= Activity =
Here is a block of records. Copy every one of them exactly.

-- Opening Marker --

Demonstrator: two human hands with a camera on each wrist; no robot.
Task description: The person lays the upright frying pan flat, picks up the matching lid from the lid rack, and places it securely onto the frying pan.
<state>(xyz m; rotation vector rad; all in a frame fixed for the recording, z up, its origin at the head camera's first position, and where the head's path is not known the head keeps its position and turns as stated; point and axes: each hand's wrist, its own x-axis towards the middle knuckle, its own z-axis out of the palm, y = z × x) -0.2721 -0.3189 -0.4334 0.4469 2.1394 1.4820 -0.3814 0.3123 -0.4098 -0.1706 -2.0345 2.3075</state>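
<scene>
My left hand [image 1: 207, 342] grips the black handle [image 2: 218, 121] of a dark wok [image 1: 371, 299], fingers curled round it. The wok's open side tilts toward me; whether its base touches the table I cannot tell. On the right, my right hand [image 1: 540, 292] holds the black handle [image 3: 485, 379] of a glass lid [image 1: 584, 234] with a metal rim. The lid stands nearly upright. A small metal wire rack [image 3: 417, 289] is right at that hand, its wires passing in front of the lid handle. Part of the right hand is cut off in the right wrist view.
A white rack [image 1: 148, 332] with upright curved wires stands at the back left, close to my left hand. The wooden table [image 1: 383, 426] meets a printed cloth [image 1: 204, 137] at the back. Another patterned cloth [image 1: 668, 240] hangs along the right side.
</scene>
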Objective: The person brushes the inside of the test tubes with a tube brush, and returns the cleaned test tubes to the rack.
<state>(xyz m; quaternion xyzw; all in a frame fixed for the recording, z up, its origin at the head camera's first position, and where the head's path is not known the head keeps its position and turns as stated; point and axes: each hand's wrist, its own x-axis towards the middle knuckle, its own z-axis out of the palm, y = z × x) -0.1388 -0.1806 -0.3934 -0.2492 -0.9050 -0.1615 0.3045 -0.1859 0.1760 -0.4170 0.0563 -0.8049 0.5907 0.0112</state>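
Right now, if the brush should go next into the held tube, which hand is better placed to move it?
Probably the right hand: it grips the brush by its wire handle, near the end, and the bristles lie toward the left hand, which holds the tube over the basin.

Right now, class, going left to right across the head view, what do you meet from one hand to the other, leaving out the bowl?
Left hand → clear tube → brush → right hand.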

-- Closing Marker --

= Finished exercise =
Demonstrator: two human hands with a camera on each wrist; no robot.
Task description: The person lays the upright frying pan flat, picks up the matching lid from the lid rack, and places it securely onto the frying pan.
<state>(xyz m; rotation vector rad; all in a frame fixed for the recording, z up, its origin at the head camera's first position, and where the head's path is not known the head keeps its position and turns as stated; point and axes: each hand's wrist, its own x-axis towards the middle knuckle, its own z-axis out of the palm, y = z × x) -0.2721 -0.3189 -0.4334 0.4469 2.1394 1.4820 -0.3814 0.3123 -0.4098 -0.1706 -2.0345 2.3075</state>
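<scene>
My left hand [image 1: 207, 342] grips the black handle [image 2: 218, 121] of a dark wok [image 1: 371, 299], fingers curled round it. The wok's open side tilts toward me; whether its base touches the table I cannot tell. On the right, my right hand [image 1: 540, 292] holds the black handle [image 3: 485, 379] of a glass lid [image 1: 584, 234] with a metal rim. The lid stands nearly upright. A small metal wire rack [image 3: 417, 289] is right at that hand, its wires passing in front of the lid handle. Part of the right hand is cut off in the right wrist view.
A white rack [image 1: 148, 332] with upright curved wires stands at the back left, close to my left hand. The wooden table [image 1: 383, 426] meets a printed cloth [image 1: 204, 137] at the back. Another patterned cloth [image 1: 668, 240] hangs along the right side.
</scene>
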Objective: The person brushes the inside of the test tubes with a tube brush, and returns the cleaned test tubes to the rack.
<state>(xyz m; quaternion xyzw; all in a frame fixed for the recording, z up, its origin at the head camera's first position, and where the head's path is not known the head keeps its position and turns as stated; point and axes: each hand's wrist, its own x-axis towards the middle knuckle, its own z-axis out of the palm, y = z × x) -0.1388 -0.1806 -0.3934 -0.2492 -0.9050 -0.1615 0.3045 -0.1859 0.1760 -0.4170 0.0563 -0.8049 0.5907 0.0112</state>
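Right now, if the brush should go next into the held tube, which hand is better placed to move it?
Probably the right hand: it grips the brush by its wire handle, near the end, and the bristles lie toward the left hand, which holds the tube over the basin.

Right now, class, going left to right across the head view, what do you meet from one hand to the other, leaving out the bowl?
Left hand → clear tube → brush → right hand.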

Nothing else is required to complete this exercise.